Greenwich Time | March 1, 2025 | Alma Rutgers, Columnist
It’s 1775 and the Revolutionary War is about to begin. Which side would you choose?
The Greenwich Historical Society’s current exhibition — “Greenwich During the Revolutionary War, a Frontier Town on the Front Line” — begins with that question. While the answer may seem obvious in hindsight as seen through a 250-year lens, the exhibition illuminates the different life situations and choices faced by those who lived in the Greenwich area during the Revolutionary War.
The focus is on people who lived then and the choices they had to make, said curator Kathy Craughwell-Varda, who gave me a tour as I prepared to write about this exhibition that will be on view through June.
Patriot? Loyalist? Or Neutral?
Families and neighbors were divided. The Bush and Mead families of Greenwich and the Scudder, Isaacs, and St. John families of Norwalk repeatedly married among themselves and together constituted a very large extended family. One of the exhibition walls has a family tree that shows relations between members of this extended family, and in that section of the exhibition we learn about various family members and the way the war divided them.
David Bush (1733-1797) refused to sign a Patriot oath of allegiance to the United States of America and was arrested as a suspected Loyalist, a charge never proven. Bush’s youngest sister Mary was married to Capt. Matthew Mead (1734-1812), an early advocate for American Independence and a staunch Patriot. Mead, the most patriotic member of the Bush family, led his company in the Battle of Long Island in August 1776 and was with Gen. George Washington at the Battle of White Plains.

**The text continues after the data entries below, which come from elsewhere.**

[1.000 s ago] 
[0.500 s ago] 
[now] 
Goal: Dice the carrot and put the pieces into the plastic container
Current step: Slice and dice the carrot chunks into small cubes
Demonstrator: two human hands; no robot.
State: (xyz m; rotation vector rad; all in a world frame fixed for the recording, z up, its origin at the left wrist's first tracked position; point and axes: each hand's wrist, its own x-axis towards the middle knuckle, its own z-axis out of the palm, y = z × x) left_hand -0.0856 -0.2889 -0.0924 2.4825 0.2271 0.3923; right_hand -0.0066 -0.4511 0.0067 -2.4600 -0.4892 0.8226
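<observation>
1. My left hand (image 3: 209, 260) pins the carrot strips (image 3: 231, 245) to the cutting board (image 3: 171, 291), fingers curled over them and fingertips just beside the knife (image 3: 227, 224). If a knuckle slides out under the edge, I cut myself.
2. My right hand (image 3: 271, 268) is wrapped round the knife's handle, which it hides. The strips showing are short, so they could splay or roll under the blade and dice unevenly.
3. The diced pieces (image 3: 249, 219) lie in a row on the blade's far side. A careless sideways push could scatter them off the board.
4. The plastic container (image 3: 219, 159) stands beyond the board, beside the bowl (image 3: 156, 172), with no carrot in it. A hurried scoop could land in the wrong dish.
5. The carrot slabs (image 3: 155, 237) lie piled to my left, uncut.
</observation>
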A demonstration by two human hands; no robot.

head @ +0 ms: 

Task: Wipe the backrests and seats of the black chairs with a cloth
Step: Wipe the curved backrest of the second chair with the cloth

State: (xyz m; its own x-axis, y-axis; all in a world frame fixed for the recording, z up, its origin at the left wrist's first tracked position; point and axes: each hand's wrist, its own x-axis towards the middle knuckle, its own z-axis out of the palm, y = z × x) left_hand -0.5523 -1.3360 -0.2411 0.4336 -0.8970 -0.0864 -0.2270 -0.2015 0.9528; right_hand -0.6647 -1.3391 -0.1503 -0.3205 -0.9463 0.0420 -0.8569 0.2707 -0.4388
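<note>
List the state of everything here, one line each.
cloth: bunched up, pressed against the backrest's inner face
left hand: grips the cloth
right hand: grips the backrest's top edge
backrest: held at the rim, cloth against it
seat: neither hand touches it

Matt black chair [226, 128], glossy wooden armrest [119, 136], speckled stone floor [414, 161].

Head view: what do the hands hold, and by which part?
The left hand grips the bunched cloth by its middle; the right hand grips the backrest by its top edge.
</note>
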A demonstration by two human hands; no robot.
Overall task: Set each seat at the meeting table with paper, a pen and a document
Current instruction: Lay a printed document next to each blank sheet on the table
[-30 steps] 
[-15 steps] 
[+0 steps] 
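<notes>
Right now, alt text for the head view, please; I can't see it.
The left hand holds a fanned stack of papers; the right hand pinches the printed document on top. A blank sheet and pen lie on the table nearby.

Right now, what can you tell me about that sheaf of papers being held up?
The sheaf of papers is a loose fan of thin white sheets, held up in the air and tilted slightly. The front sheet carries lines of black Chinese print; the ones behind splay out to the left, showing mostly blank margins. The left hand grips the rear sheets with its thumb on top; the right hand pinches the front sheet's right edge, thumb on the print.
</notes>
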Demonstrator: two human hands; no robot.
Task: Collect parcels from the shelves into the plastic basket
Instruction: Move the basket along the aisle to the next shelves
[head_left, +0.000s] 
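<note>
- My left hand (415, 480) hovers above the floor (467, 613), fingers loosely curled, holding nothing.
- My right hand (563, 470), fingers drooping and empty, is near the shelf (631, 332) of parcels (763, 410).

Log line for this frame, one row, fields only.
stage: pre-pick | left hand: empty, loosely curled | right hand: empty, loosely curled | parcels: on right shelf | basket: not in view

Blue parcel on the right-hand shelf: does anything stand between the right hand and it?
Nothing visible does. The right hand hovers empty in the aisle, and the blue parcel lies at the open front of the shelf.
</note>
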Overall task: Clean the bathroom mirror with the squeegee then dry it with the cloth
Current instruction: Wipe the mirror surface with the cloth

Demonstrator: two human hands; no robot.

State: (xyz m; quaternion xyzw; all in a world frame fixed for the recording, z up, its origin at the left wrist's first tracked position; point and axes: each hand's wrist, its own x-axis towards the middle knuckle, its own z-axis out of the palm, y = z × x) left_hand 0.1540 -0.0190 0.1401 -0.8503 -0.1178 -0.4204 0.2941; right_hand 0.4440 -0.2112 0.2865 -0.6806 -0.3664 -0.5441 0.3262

Bush’s wife, Sarah Scudder Isaacs Bush (1742-1824), spent much of the war years alone with her children. While her views are not known, at this difficult time when neighbors often suspected one another, her Patriot neighbors kept her under a cloud of suspicion.
In the year before the Revolutionary War began, Greenwich and the part of town then called Horseneck had a population of 2,788. This population included men, women, and children of European descent, free and enslaved people from Africa and the Caribbean, and local indigenous people.
The exhibition includes the information that 19 members of the extended Bush family enslaved a minimum of 70 men, women, and children. A section of the exhibition is devoted to those who were enslaved by the Bush family. This section includes Pvt. Samuel Bush (1760-1827) who enlisted in the Continental Army in 1777 and was with Gen. George Washington at Valley Forge. It is not known if he was born free or enslaved.
Enslaved people viewed the Revolutionary War’s fight for freedom through the lens of their own oppression. While for the most part without freedom of choice, some did fight on the side of the British, while others fought with the Patriots. General Washington forbade enslaved people to fight in the Continental Army but reversed position after the British offered freedom to enslaved people who fought on their side.
The British, who controlled New York City during most of the war, conducted frequent raids into Greenwich. They plundered farms and seized food, supplies, livestock, and munitions. The impact was devastating, with widespread poverty and starvation. One of the raids, famous in local folklore, was the British 1,500 troop march into Greenwich on Feb. 26, 1779, turned back after Patriot Gen. Israel Putnam rode to Stamford and returned with reinforcements.
Toward the end of the exhibition, we learn that the 13 colonies have become the United States of America and neighbors have moved beyond being Loyalists or Patriots to become Americans.
We encounter another question: What does being an American mean to you?
I indulge my personal reflections.
It’s 2025 and the authoritarian assault on America’s democracy is relentless. I choose the side of the Revolutionary War Patriots.
One of the exhibits shows Patriot soldiers and sailors toppling a statue of King George III.
“The Revolutionary War may have ended,” says the last display, “But the battle over what independence meant and who was entitled to life, liberty, and the pursuit of happiness would continue to evolve with the American experiment.”
I say: this evolving Patriot battle must continue to topple the would-be kings and dictator Loyalists.